Hi, Do transit routers in the wild actually get to do IP fragmentation these days? I was wondering if routers actually do it or not, because the source usually discovers the path MTU and sends its data with the least supported MTU. Is this true? Even if this is, then this would break for multicast IP. The source cannot determine which receivers would get interested in the traffic and what capacities the links connecting them would support. So, a source would send IP packets with some size, and theres a chance that one of the routers *may* have to fragment those IP packets before passing it on to the next router. I would wager that the vendors and operators would want to avoid IP fragmentation since thats usually done in SW (unless you've got a very powerful ASIC or your box is NP based). Thanks, Glen
Glen Kent wrote:
Do transit routers in the wild actually get to do IP fragmentation these days? I was wondering if routers actually do it or not, because the source usually discovers the path MTU and sends its data with the least supported MTU. Is this true?
I believe that is only true for TCP over IPv4. UDP over IPv4 per se doesn't involve any MTU path discovery. Some UDP applications may in fact attempt MTU discovery and self-limit teh size of their packets, but that's not part of the UDP protocol. A hypothetical specific "real world" example of where very large UDP packets might occur is SNMP. An SNMP "get" or "set" operation generally has to fit inside a UDP packet. But UDP allows up to 64k bytes in the datagram. If an SNMP object value is a really long string (say 2000 bytes long), then it will exceed the typical 1500 MTU most Ethernet interfaces expect. So I believe fragmentation will occur at the originating system. On the other hand, some systems support Ethernet jumbograms, so I believe it is possible that a default gateway router would be the first network element forced to fragment the datagram. IPv6 is a different (and more complex) story of course - fragmentation is only supposed to occur on end points - even for UDP. Quick experiment you can try if you have a Unix-like system handy: use ping (and/or ping6 or an IPv6 aware ping) and supply it with a "-s" data size parameter of, say, 2000. That makes a larger than normal packet that can't fit into a standard Ethernet frame. Use wireshark or ethereal to see what happens. If your Ethernet cards support jumbograms, use the mtu parameter of ifconfig and set it up larger than 1500. Repeat the experiment with the large data sized pings with both locally and remote systems.
Even if this is, then this would break for multicast IP. The source cannot determine which receivers would get interested in the traffic and what capacities the links connecting them would support. So, a source would send IP packets with some size, and theres a chance that one of the routers *may* have to fragment those IP packets before passing it on to the next router.

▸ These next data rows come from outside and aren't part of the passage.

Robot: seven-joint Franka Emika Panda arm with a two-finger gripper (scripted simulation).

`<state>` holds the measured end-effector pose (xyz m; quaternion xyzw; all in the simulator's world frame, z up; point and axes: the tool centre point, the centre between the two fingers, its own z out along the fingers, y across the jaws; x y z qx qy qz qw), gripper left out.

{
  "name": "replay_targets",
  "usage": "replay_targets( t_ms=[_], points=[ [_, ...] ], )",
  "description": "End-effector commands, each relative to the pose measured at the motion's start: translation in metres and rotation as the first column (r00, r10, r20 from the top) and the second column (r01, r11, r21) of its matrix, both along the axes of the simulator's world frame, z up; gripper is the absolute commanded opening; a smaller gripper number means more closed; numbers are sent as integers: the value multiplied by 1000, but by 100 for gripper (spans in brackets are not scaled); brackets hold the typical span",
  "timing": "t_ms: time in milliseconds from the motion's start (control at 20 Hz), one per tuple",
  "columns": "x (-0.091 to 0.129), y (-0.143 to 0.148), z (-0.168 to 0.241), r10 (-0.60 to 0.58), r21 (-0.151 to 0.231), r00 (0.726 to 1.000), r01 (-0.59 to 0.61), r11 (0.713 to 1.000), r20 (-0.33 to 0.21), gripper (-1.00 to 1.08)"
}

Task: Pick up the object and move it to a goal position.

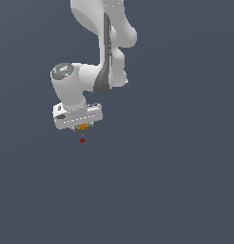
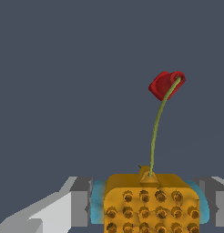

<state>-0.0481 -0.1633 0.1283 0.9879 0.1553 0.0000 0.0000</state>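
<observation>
Clamped between the gripper's (image 2: 150,207) grey fingers (image 2: 79,202), the object (image 2: 150,200) fills the wrist view, its thin stem ending in a red tip. Exterior view: it hangs under the gripper (image 1: 82,127); carrying it smoothly should prevent slipping.

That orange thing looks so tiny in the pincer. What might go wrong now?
The orange lump sits between the fingers of the pincer; being far smaller than the pincer, it may slip out if jolted. Its thin stalk with the red tip sticks out well beyond the fingers, so it could catch on something during the move.
</observation>
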Motion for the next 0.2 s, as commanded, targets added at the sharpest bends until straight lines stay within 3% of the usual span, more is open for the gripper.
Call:
replay_targets(
  t_ms=[0, 150],
  points=[
    [-4, -6, 5, 2, 0, 1000, -2, 1000, 0, -100],
    [-4, -8, 6, 2, 0, 1000, -2, 1000, 0, -100]
  ],
)
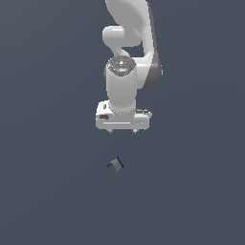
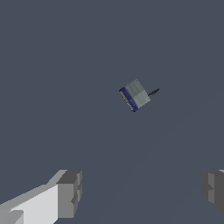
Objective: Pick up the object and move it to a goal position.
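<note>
The object (image 1: 116,164) is a tiny grey block with a dark blue face and a thin dark stub, lying alone on the dark floor. In the wrist view the object (image 2: 135,95) shows its blue face on one side and the stub on the other. My gripper (image 1: 121,131) hangs above the floor, a short way off from the object and not touching it. Its two fingers (image 2: 68,194) stand wide apart, so the gripper (image 2: 140,192) is open and holds nothing.
The white arm (image 1: 125,72) rises above the gripper toward the top of the exterior view. A plain dark grey floor (image 1: 48,191) surrounds the object.
</note>
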You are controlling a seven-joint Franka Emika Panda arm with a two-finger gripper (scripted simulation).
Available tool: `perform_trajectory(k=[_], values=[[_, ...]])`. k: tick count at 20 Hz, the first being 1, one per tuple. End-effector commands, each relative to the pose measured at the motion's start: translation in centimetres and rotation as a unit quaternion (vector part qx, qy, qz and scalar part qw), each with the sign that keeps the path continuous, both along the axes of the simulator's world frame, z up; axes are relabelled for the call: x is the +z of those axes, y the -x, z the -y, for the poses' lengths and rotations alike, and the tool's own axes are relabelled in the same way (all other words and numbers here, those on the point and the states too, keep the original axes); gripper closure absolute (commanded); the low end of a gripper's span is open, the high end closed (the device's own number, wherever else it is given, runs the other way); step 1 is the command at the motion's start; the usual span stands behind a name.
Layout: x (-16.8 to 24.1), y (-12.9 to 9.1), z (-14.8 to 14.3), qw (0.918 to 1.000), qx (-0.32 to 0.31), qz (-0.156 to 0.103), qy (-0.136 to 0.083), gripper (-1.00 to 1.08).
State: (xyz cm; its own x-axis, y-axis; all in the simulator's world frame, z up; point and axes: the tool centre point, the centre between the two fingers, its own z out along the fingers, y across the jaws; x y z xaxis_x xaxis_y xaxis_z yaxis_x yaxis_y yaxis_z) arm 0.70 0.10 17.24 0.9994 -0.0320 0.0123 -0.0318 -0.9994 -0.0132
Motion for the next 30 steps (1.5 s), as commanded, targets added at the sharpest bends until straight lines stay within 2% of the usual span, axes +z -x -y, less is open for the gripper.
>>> perform_trajectory(k=[1, 9, 18, 24, 30], values=[[0.1, 0.0, -0.1, 1.0, 0.002, 0.001, -0.001, -0.92], [-0.3, -0.4, 0.1, 0.9998, -0.018, 0.0, -0.001, -0.92], [-1.8, -2.1, 0.7, 0.9951, -0.099, -0.003, -0.004, -0.92], [-3.6, -3.8, 1.4, 0.9829, -0.184, -0.006, -0.005, -0.92], [-5.6, -5.4, 2.2, 0.9628, -0.27, -0.008, -0.004, -0.92]])
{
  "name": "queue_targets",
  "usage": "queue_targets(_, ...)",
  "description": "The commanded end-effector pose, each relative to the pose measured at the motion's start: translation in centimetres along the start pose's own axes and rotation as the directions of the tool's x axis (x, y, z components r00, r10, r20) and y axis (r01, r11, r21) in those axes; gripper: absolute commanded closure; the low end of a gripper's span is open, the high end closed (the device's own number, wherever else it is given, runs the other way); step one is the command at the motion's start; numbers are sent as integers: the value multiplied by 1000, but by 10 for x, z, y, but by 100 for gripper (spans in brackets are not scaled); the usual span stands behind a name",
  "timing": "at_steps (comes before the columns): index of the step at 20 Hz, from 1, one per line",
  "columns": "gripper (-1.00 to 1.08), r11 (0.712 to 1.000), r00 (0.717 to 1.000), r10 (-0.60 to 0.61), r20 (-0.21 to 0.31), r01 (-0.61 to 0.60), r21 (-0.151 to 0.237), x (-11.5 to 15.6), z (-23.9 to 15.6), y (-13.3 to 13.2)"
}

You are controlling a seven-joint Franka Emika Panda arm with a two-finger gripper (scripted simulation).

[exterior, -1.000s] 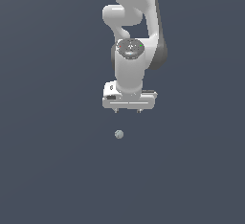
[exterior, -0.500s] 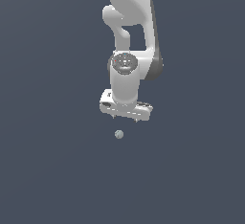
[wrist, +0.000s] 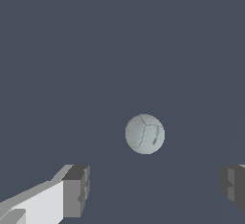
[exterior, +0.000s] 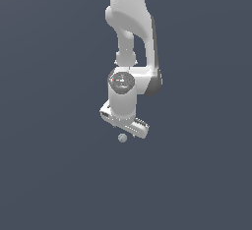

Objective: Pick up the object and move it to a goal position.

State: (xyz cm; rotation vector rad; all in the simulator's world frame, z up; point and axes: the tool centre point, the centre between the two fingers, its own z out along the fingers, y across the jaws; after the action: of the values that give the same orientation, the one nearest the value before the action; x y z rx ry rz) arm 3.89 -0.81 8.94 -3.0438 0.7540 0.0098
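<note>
The object is a tiny pale grey ball lying on the dark grey floor, just below the white arm's hand in the exterior view. In the wrist view the ball fills more of the picture, with faint seams on its matte surface. My gripper hovers right above it, tilted, its fingers hard to make out from outside. The wrist view shows the gripper open, with two dark fingertips far apart and the ball ahead of the gap, untouched.
The plain dark grey floor stretches out on all sides. The white arm rises above the hand toward the top of the exterior view.
The hand has come down toward the ball and turned, so its finger bar now slants. The ball has stayed where it was.
</note>
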Motion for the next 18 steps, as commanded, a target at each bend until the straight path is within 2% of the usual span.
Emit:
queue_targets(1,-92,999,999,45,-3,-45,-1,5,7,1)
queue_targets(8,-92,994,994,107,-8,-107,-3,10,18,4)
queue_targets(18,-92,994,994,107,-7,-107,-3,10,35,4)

I would wager that the vendors and operators would want to avoid IP fragmentation since thats usually done in SW (unless you've got a very powerful ASIC or your box is NP based).
I'm not sure how to address the above points since there appear to be some incorrect assumptions at play. It all depends on whether the Don't Fragment (DF) bit is set in IPv4 and how the source application responds to any resulting ICMP error responses (if the DF is set and one of the routes requires fragmentation).

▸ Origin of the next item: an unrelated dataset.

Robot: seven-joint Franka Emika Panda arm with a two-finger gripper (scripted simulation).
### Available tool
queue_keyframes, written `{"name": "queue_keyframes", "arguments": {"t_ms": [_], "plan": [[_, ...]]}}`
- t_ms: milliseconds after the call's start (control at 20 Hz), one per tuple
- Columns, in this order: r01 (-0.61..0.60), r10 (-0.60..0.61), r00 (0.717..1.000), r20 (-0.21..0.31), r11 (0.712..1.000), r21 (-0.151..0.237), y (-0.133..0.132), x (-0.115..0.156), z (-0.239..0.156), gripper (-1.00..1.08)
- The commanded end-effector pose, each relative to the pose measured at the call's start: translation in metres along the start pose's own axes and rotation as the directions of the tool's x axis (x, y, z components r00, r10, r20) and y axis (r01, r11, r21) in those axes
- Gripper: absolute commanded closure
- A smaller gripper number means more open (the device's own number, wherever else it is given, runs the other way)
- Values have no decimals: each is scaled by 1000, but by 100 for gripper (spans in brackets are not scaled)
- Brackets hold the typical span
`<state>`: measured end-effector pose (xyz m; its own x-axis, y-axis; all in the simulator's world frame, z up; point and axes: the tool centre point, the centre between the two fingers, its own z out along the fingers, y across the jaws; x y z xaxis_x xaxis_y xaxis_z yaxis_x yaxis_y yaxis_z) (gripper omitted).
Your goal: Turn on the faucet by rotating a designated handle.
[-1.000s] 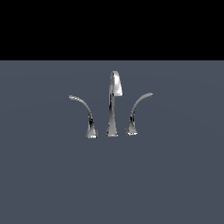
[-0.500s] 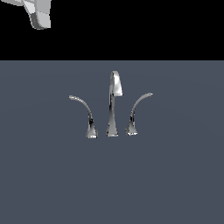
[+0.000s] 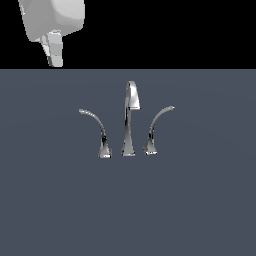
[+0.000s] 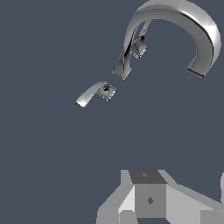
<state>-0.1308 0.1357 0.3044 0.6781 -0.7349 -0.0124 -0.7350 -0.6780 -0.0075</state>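
The faucet (image 3: 129, 120) stands on a flat slate-grey surface (image 3: 200, 210), roughly at its middle in the exterior view, well clear of every edge that shows. It is a chrome set of 3 separate pieces in a row: a tall tapered spout (image 3: 130, 117) with a bent-over head in the centre, and 1 slim arched lever on each side. The handle (image 3: 98, 131) is the lever on the exterior view's left; it rises from a narrow, pointed base just beside the spout's foot and arcs outward, away from the spout, to a thin tip. The mirror-image lever (image 3: 156, 128) on the exterior view's right sits on a wider, rounder base and curves the opposite way. None of the 3 pieces touch one another. The white arm (image 3: 52, 22) enters at the upper corner on the exterior view's left, against the black background beyond the surface's far edge — high above the faucet and well apart from the handle. Only its bulky body and a stubby lower part show there. In the wrist view the end effector (image 4: 151, 199) appears as grey blocks at the frame's border, with its fingertips cut off — so I cannot tell whether it is open or closed. That view looks down on the spout (image 4: 175, 30) looping large, with one lever (image 4: 94, 93) beside its foot and another (image 4: 139, 43) partly hidden behind it. Nothing is touching the faucet.
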Motion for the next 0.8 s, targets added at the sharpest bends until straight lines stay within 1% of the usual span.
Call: {"name": "queue_keyframes", "arguments": {"t_ms": [0, 350, 750], "plan": [[-50, 50, 999, 0, 999, 2, -10, 5, 11, 108], [-179, 179, 984, -1, 984, 3, -36, 21, 39, 108], [-316, 316, 949, -4, 949, 3, -60, 42, 70, 108]]}}
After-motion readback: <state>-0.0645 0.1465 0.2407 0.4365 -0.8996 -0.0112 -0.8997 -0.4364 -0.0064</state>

I'm not sure how to address the above points since there appear to be some incorrect assumptions at play. It all depends on whether the Don't Fragment (DF) bit is set in IPv4 and how the source application responds to any resulting ICMP error responses (if the DF is set and one of the routes requires fragmentation).
OK, so what happens if a transit router does not support IP fragmentation and it receives a packet which is bigger than the outgoing link's MTU. Should it simply drop the packet or proactively send an ICMP Dest Unreachable error (Frag required) to the peer? I understand that routers usually must send this error only when a fragmentation is required and they recieve a packet with DF bit set. However, in this case this router would drop the packet (for it doesnt support fragmentation) and sending an ICMP error back to the host, warning it that its packets will get dropped seems to be a better option. OTOH, what do most of the implementations do if they send a regular IP packet and receive an ICMP dest unreachable - Fragmentation reqd message back? Do they fragment this packet and then send it out, or this message is silently ignored? Glen
|OK, so what happens if a transit router does not support IP |fragmentation All IPv4 routers are supposed to support fragmentation per RFC 1812 (Router Requirements), section 4.2.2.7. Tony
I understand, but the question is what if they dont? Or let me rephrase the question. What do standard implementations do if they send a regular IP packet (no DF bit set) and receive an ICMP dest unreachable - Fragmentation reqd message back? Do they fragment this packet and then send it out again with the MTU reported in the ICMP error message, or is the ICMP error message silently ignored? Glen On 8/29/08, Tony Li <tony.li@tony.li> wrote:
|OK, so what happens if a transit router does not support IP |fragmentation
All IPv4 routers are supposed to support fragmentation per RFC 1812 (Router Requirements), section 4.2.2.7.
Tony
On Fri, 29 Aug 2008 05:44:28 +0530, Glen Kent said:
I understand, but the question is what if they dont?
If it's an alleged router, and it doesn't know how to frag a packet, it's probably so brain-damaged that it can't send a recognizable 'Frag Needed' ICMP back either. At that point, all bets are off...
What do standard implementations do if they send a regular IP packet (no DF bit set) and receive an ICMP dest unreachable - Fragmentation reqd message back? Do they fragment this packet and then send it out again with the MTU reported in the ICMP error message, or is the ICMP error message silently ignored?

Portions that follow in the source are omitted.